**What you are asked to do:**
Every line of the material below should be copied exactly.

**Data shown:**
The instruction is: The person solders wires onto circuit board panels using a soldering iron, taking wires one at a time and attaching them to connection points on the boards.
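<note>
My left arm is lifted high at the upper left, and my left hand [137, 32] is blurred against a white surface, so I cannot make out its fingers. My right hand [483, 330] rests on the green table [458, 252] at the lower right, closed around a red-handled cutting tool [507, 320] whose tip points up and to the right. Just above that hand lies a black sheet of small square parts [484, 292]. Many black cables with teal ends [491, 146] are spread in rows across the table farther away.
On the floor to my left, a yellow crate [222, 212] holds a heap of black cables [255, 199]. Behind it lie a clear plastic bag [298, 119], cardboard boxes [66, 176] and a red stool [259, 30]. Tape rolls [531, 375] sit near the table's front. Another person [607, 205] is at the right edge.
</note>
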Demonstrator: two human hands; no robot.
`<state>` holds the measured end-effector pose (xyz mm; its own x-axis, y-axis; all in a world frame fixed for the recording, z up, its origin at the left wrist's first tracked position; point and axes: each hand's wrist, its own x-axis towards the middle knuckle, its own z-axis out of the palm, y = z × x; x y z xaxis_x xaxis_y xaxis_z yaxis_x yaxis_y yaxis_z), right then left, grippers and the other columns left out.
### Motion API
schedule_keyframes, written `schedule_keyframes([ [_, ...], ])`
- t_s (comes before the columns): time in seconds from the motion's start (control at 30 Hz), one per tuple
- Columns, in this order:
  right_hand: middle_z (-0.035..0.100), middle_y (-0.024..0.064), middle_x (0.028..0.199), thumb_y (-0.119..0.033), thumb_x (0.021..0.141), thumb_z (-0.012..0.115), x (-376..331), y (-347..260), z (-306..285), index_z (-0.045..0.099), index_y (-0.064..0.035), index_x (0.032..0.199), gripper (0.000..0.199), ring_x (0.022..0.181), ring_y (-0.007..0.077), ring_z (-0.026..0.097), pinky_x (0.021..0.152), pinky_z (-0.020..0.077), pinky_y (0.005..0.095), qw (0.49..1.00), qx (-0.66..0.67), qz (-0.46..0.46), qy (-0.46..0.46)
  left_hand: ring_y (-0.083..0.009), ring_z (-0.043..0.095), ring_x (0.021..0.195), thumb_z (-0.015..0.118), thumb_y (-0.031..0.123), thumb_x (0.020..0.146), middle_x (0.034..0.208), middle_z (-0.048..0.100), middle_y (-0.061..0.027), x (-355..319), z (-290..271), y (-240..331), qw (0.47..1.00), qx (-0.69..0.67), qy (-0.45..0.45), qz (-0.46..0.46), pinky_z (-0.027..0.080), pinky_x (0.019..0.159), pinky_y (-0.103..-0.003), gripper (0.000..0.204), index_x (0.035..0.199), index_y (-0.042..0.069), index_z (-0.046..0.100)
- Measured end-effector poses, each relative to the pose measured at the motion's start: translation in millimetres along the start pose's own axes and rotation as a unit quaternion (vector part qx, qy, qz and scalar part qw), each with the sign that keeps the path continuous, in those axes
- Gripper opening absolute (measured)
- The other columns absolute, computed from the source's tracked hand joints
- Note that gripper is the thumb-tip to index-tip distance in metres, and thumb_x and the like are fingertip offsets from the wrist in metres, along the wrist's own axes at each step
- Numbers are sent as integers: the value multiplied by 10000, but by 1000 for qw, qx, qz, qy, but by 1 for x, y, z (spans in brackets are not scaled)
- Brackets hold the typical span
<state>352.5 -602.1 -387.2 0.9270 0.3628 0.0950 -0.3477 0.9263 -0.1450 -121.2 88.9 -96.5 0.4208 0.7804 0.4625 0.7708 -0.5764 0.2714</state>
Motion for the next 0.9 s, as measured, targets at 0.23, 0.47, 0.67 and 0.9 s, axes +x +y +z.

**Written answer:**
The instruction is: The person solders wires onto circuit board panels using a soldering iron, taking wires one at a time and attaching them to connection points on the boards.
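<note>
My left arm is lifted high at the upper left, and my left hand [137, 32] is blurred against a white surface, so I cannot make out its fingers. My right hand [483, 330] rests on the green table [458, 252] at the lower right, closed around a red-handled cutting tool [507, 320] whose tip points up and to the right. Just above that hand lies a black sheet of small square parts [484, 292]. Many black cables with teal ends [491, 146] are spread in rows across the table farther away.
On the floor to my left, a yellow crate [222, 212] holds a heap of black cables [255, 199]. Behind it lie a clear plastic bag [298, 119], cardboard boxes [66, 176] and a red stool [259, 30]. Tape rolls [531, 375] sit near the table's front. Another person [607, 205] is at the right edge.
</note>
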Demonstrator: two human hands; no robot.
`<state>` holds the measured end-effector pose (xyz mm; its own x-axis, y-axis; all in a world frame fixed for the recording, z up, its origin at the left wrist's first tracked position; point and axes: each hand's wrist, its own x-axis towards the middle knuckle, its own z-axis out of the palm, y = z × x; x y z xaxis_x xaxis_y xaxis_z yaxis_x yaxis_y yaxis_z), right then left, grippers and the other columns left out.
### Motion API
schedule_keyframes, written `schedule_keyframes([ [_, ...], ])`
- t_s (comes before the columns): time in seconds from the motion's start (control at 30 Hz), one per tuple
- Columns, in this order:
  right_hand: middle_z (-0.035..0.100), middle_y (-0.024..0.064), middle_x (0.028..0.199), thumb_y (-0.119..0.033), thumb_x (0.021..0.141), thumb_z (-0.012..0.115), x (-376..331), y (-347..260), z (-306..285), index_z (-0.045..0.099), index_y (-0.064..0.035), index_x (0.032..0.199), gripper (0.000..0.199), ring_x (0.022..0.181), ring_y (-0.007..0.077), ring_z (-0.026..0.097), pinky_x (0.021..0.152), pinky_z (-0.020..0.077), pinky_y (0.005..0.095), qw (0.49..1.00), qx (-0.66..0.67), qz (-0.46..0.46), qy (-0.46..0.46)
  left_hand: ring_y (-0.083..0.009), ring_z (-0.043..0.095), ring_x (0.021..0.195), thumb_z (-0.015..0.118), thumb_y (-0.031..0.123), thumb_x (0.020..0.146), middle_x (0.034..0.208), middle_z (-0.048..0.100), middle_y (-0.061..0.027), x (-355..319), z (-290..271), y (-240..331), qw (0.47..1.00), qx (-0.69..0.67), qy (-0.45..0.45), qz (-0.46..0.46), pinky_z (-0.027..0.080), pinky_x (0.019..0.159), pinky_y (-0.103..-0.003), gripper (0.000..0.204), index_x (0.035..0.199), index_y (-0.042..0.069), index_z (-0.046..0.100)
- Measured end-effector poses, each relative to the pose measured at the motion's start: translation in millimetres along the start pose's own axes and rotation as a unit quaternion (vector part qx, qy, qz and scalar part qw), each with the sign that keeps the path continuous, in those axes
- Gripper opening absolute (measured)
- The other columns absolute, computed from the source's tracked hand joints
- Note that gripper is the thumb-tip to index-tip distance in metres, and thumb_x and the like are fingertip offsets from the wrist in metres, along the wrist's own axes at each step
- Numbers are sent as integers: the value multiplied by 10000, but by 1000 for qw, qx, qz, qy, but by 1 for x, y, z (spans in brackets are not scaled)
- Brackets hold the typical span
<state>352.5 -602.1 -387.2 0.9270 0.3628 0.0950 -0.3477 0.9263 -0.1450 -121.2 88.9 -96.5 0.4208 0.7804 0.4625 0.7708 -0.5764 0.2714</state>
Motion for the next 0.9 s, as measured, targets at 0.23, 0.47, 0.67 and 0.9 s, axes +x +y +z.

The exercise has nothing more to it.